= Alternative vaccination schedule =

Vaccine schedule different from that which is officially recommended

In the United States, an alternative vaccination schedule is a vaccination schedule differing from the schedule endorsed by the Advisory Committee on Immunization Practices (ACIP). These schedules may be either written or ad hoc, and have not been tested for their safety or efficacy. Proponents of such schedules aim to reduce the risk of adverse effects they believe to be caused by vaccine components, such as "immune system overload" that is argued to be caused by exposure to multiple antigens. Parents who adopt these schedules tend to do so because they are concerned about the potential risks of vaccination, rather than because they are unaware of the significance of vaccination's benefits. Delayed vaccination schedules have been shown to lead to an increase in breakthrough infections without any benefit in lower side effect profiles.

==Effects==
Contrary to the claims made by some advocates of alternative vaccine schedules, there is no scientific evidence for the existence of "immune system overload", and according to the UK National Health Service the idea is a "myth". In addition, the amount of chemicals in vaccines such as aluminium and formaldehyde is much lower than natural exposure levels. Intentional deviation from the ACIP's schedule leaves children vulnerable to infection and increases the likelihood of outbreaks of vaccine-preventable diseases. These schedules also increase the chances of infection among individuals who could not be vaccinated for medical reasons, because they were too young, or who did not develop a sufficient immunologic response to the vaccine.

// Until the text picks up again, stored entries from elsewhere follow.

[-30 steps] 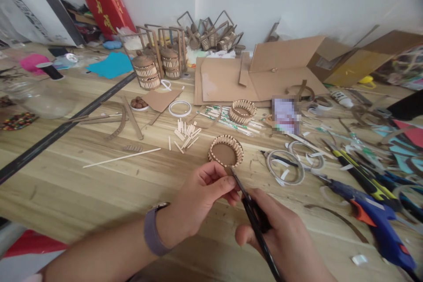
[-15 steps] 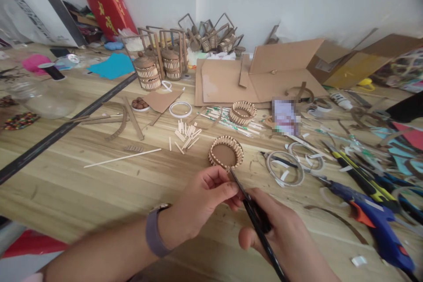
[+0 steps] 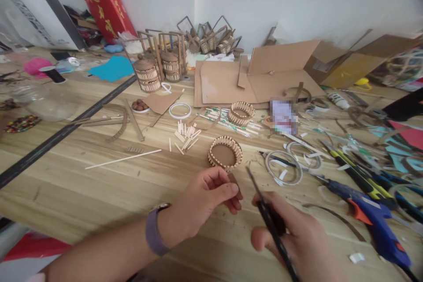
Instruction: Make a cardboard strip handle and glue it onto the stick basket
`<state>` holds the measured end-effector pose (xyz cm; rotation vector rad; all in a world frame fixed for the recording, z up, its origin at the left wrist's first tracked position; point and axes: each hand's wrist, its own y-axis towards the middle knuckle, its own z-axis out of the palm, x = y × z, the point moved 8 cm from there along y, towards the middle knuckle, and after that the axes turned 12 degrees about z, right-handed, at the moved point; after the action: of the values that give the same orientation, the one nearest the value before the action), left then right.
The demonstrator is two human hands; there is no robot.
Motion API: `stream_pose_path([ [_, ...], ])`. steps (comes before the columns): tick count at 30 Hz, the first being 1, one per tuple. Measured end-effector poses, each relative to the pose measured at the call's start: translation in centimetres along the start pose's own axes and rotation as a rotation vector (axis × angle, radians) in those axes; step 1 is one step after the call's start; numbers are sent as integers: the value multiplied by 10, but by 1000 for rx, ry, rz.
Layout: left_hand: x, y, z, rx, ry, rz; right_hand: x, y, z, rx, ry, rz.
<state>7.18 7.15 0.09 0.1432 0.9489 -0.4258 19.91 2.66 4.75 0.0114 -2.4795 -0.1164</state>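
Observation:
In the head view, my left hand [image 3: 211, 191] pinches a small brown cardboard strip [image 3: 234, 179] between thumb and fingers; most of the strip is hidden. My right hand [image 3: 291, 229] grips a slim black tool that looks like scissors [image 3: 264, 205], their tip pointing up and away from me, apart from the strip. Just beyond my left fingertips stands a round tray [image 3: 225, 154] with a brown base and a wall of short pale sticks. A similar stick-walled ring [image 3: 241, 113] lies farther back. Cut sticks [image 3: 187, 134] are scattered left of the tray.
To the right lie tape rolls [image 3: 283, 167], a yellow-black cutter [image 3: 358, 178] and a blue glue gun [image 3: 370, 218]. Finished little lidded baskets [image 3: 146, 75] stand at the back beside cardboard sheets [image 3: 228, 86]. A long thin stick [image 3: 122, 159] lies on the left.
My right hand has drawn the scissors away from the brown strip, to the right and slightly down. My left hand stays in place, still pinching the strip.

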Motion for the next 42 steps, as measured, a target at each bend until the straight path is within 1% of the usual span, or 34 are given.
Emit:
stream_pose_path([
  [2,2,0,-1,-10,8,-20,-13,-3,-15,-70,-85,13],
  [5,4,0,-2,-17,27,-24,-44,-10,-31,-119,-264,-22],
  [7,5,0,-3,-10,52,-16,-66,-17,-32,-68,-357,-85],
  [8,5,-1,-4,-2,76,-14,-77,-21,-34,-71,-393,-89],
  [10,7,-2,-3,35,162,-19,-91,-28,-34,-19,-449,-102],
  [11,7,-4,-2,69,233,-22,-94,-30,-35,0,-463,-105],
  [13,4,-6,0,142,454,14,-90,-28,-40,19,-463,-122],
  [15,-4,-7,3,208,729,113,-81,-19,-49,3,-450,-138],
  [17,-12,-8,10,269,950,243,-74,-3,-54,-15,-443,-136],
  [18,-15,-9,13,300,1016,297,-71,7,-55,-31,-438,-135],
  [20,-16,-9,19,351,1072,359,-71,26,-51,-47,-438,-121],
  [23,-16,-9,20,359,1086,391,-77,48,-30,-12,-508,-52],
  [26,-16,-10,20,350,1114,411,-84,59,-16,-50,-672,53],
  [29,-16,-11,21,365,1071,433,-82,60,-15,-113,-743,80],
  [31,-15,-10,20,370,990,420,-71,59,-28,-215,-701,45],
  [34,-8,-7,16,361,815,319,-38,48,-60,-457,-560,-58],
  [35,-5,-7,15,360,746,274,-25,43,-67,-501,-488,-98],
  [36,-2,-7,14,357,677,230,-13,39,-70,-509,-416,-139],
  [38,5,-7,12,349,565,130,7,31,-66,-483,-304,-198],
  [40,16,-8,9,325,491,5,21,23,-52,-448,-239,-270],
  [42,23,-9,5,279,429,-85,28,15,-35,-413,-196,-342],
])
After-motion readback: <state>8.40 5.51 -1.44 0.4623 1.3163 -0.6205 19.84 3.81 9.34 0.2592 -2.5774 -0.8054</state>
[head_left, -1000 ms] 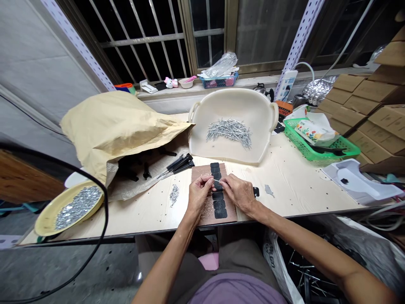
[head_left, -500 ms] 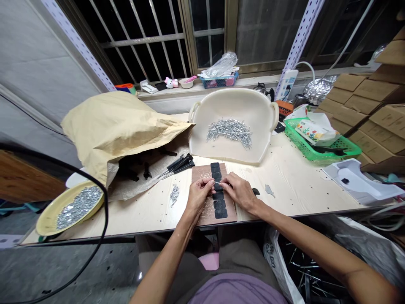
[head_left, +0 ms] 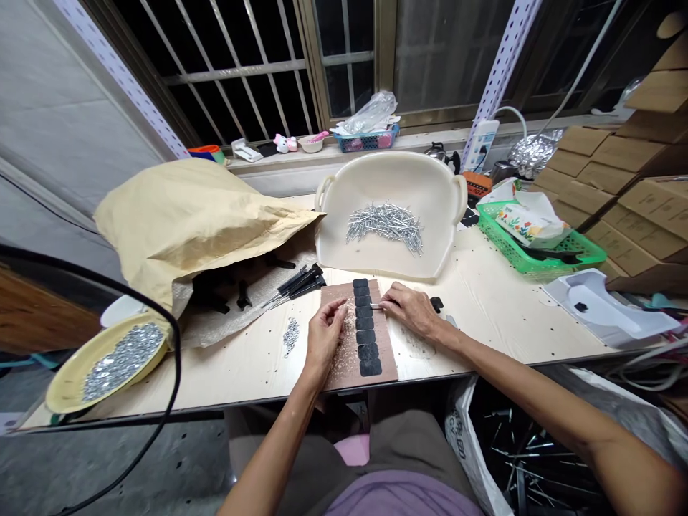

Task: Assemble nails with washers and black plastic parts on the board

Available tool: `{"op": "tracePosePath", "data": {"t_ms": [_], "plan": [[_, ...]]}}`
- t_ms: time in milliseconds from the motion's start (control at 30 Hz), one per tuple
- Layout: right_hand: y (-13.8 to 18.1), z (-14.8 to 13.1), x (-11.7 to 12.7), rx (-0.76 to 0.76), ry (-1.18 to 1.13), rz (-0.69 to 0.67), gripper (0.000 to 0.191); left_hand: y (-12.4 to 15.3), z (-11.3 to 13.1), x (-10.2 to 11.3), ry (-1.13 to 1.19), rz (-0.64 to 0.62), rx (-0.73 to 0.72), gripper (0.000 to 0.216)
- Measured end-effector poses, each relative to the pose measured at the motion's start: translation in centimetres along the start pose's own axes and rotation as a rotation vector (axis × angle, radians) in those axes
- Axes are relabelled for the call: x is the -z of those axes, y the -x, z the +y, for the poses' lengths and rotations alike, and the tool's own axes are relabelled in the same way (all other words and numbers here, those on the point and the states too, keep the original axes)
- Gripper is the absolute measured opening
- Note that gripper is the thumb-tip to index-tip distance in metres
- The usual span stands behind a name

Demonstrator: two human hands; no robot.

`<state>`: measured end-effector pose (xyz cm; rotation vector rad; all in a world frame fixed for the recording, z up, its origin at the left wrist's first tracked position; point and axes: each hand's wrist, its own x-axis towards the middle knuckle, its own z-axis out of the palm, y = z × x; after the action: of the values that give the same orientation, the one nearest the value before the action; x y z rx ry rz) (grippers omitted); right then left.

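Observation:
My right hand point(head_left: 413, 309) pinches a thin silvery metal pin point(head_left: 375, 306), which points left over a column of black rounded pads point(head_left: 365, 335). These pads lie on a brown board point(head_left: 387, 362) sprinkled with pale crumbs. Left of the column, my left hand point(head_left: 324, 335) hovers with thumb and fingertips pressed together; whatever is between them is too small to make out. A little pile of small metal pieces point(head_left: 291, 337) lies left of that hand. Similar pins point(head_left: 385, 226) are heaped in the white basin point(head_left: 438, 247) behind the board.
Black-handled tools point(head_left: 298, 283) lie beside a tan bag point(head_left: 177, 208) that covers dark parts. A yellow dish point(head_left: 64, 387) of metal pieces stands at the left edge. At the right are a green basket point(head_left: 577, 261), a white tray point(head_left: 618, 315) and stacked cartons point(head_left: 645, 208).
My hands, which met over the black pads, have moved apart. The left has gone to the left, and the right now holds the pin to the right. The view has shifted slightly.

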<state>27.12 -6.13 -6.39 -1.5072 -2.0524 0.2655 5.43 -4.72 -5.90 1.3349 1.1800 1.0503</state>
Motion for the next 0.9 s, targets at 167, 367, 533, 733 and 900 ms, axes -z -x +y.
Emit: {"op": "tracePosePath", "data": {"t_ms": [167, 367, 533, 733, 900], "plan": [[-0.9, 1.5, -0.2, 0.067, 0.022, -0.03, 0.024, 0.1, -0.4, 0.1, -0.208, 0.067, -0.098, 0.034], [-1.3, 2.0, -0.4, 0.091, -0.007, -0.041, 0.028, 0.0, -0.7, -0.1, -0.343, 0.059, -0.155, 0.032], [-1.3, 2.0, -0.5, 0.112, 0.017, -0.057, 0.027, -0.1, -0.7, -0.1, -0.399, 0.076, -0.166, 0.033], [-1.5, 2.3, -0.7, 0.136, 0.041, -0.063, 0.028, 0.0, -0.6, -0.1, -0.429, 0.084, -0.186, 0.031], [-1.6, 2.3, -0.5, 0.17, 0.034, -0.069, 0.029, 0.0, -0.7, -0.2, -0.44, 0.083, -0.215, 0.03]]}}
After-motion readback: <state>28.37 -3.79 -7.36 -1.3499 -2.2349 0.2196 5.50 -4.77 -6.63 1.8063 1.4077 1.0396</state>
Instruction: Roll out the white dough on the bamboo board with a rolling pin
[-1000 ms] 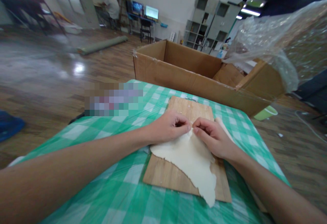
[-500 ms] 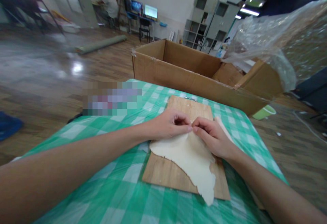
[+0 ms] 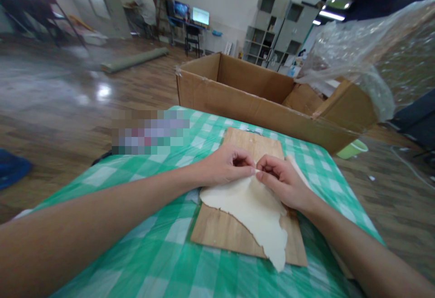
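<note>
A thin, ragged sheet of pale dough (image 3: 253, 212) lies across a wooden cutting board (image 3: 220, 232) on a table with a green and white checked cloth (image 3: 170, 243). My left hand (image 3: 222, 166) pinches the far edge of the dough between thumb and fingers. My right hand (image 3: 283, 182) pinches the same edge right beside it, fingertips almost touching the left hand's. Both hands are closed on the dough. A second pale strip (image 3: 299, 171) pokes out behind my right hand.
A large open cardboard box (image 3: 251, 103) stands just beyond the table's far edge. Crumpled clear plastic (image 3: 367, 57) hangs at the upper right. A green tub (image 3: 353, 149) sits on the wooden floor to the right. A person sits at a desk with monitors (image 3: 193, 14) far back.
Both hands stay pinched together on the dough's far edge; the fingers shift slightly and the edge is lifted a little. The view has barely moved.
</note>
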`<state>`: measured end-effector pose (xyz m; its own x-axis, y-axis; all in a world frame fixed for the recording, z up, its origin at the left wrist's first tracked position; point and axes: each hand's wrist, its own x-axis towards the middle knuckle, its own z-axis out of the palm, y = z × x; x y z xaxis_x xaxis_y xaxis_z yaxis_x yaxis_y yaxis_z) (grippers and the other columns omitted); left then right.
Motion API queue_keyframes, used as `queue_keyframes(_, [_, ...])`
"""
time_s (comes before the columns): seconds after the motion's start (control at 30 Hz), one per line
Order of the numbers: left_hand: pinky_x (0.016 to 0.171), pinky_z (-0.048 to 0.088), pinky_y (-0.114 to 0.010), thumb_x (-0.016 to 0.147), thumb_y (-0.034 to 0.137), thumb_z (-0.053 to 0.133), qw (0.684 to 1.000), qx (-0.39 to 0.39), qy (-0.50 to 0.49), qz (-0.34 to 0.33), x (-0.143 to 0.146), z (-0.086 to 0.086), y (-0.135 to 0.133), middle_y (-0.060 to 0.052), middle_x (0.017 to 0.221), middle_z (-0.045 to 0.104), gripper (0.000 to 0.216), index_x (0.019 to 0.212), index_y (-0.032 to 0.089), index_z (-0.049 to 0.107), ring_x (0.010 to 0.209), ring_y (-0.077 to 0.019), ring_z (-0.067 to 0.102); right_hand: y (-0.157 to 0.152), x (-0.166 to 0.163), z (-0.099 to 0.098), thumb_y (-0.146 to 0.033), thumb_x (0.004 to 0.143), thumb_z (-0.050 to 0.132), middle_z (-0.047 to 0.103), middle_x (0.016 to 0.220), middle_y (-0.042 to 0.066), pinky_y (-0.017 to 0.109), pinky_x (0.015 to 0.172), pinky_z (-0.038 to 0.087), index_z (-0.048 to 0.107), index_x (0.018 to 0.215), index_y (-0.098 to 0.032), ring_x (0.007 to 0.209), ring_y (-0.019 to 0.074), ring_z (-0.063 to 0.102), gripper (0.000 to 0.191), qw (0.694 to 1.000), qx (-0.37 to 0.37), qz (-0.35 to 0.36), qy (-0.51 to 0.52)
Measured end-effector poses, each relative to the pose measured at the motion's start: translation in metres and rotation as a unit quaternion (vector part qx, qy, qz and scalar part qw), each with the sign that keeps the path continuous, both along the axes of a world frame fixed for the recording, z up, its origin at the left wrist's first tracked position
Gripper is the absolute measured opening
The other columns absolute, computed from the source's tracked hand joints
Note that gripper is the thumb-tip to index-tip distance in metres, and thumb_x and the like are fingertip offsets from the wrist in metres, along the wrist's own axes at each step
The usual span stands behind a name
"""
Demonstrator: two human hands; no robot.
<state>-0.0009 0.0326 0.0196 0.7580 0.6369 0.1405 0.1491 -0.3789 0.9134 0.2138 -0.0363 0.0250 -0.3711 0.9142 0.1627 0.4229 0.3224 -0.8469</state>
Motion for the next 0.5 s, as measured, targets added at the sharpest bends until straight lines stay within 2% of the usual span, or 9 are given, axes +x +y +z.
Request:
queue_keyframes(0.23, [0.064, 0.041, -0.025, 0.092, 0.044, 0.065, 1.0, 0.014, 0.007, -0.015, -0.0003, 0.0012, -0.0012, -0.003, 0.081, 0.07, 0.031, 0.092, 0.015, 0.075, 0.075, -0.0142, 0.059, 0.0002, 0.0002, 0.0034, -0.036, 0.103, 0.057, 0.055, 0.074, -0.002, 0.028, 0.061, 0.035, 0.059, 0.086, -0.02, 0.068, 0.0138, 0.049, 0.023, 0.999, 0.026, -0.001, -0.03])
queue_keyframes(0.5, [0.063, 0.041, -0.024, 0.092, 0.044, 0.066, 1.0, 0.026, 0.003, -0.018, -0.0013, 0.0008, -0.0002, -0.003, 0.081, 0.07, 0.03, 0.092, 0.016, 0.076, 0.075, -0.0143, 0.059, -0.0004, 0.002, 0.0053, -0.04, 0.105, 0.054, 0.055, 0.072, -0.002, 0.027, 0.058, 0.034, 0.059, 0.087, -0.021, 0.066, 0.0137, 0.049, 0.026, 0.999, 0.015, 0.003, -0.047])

After one of the most notorious outbreaks of measles in the United States, in California, legislation was passed to make vaccination mandatory, as alternative vaccine scheduling and/or avoidance had been prevalent before the outbreak.

== Popularity ==

An increasing number of children are undervaccinated, of whom an estimated 13% or more are believed to be so because of parental choice. One survey, published in Vaccine, found that 9.4% of parents in King County, Washington used an alternative vaccine schedule, while another survey found that more than 1 out of 10 parents of children aged between 6 months and 6 years used an alternative vaccine schedule. In a 2011 survey of Washington State pediatricians, 77% of them reported that their patients "sometimes or frequently" asked for alternative vaccination schedules. The same survey found that 61% of pediatricians were comfortable with using such a schedule if a parent asked for it. A 2012 survey found that the percentage of shot-limiting children—defined as children who received no more than two vaccines per visit between their birth and the age of nine months—had increased from 2.5% to 9.5% in Portland, Oregon. Research on well-off American families suggests that even parents who are ostensibly pro-vaccine can be misled by disinformation, and this can lead them to delay having their children vaccinated, and to tolerate such delay in others.

== Proponents ==

Among the most prominent proponents of alternative vaccination schedules is notable pediatrician and vaccine critic Robert Sears. Sears has been criticized by vaccine expert Paul Offit for what Offit states is Sears' "misrepresentation of vaccine science." Offit argues that Sears' alternative vaccination schedules present a public health risk, in that Sear's alternative vaccination schedules require a larger number of visits to the doctors office for parents - and unvaccinated children can acquire transmissible diseases while waiting in doctors offices'. Furthermore, increasing the time before a child receives a vaccine will increase the time in which that child is vulnerable to contracting preventable diseases. Additionally, spreading out vaccination shots does not decrease a child's pain or anxiety related to the shot: in fact, increasing a child's total amount of doctor visits for vaccination shots (by insisting upon a single shot per visit) may increase that child's needle phobia, according to Dr. Offit. Overall, Sears' alternative vaccination schedules are likely to decrease immunization rates by reducing vaccine timeliness. Notably, Sears has responded to Offit's critique by conceding many of his original positions - in other words, Sears has since stated that he is in favour of the conventional vaccine schedule, and that many of his original positions (e.g., that thimerosal causes autism) are not supported by evidence. Likewise, the American Academy of Pediatricians has stated that no alternative vaccine schedules have been found to provide better safety or efficacy than the recommended vaccination schedule.

In June 2018, the Medical Board of California placed Sears on probation for improperly granting a medical exemption from all future vaccines to a two-year-old child without obtaining any of the child's medical records, including which vaccines the child had received to date.

== Types of schedules ==
A 2016 study identified five different types of alternative vaccine schedules: Sears' schedule, a shot-limiting schedule, selective delaying or refusal, making vaccine decisions visit-by-visit, or refusing all vaccines. Regardless of the type of alternative schedule used, skipping or delaying recommended vaccines has been shown to result in an increased risk of contracting and spreading vaccine-preventable diseases.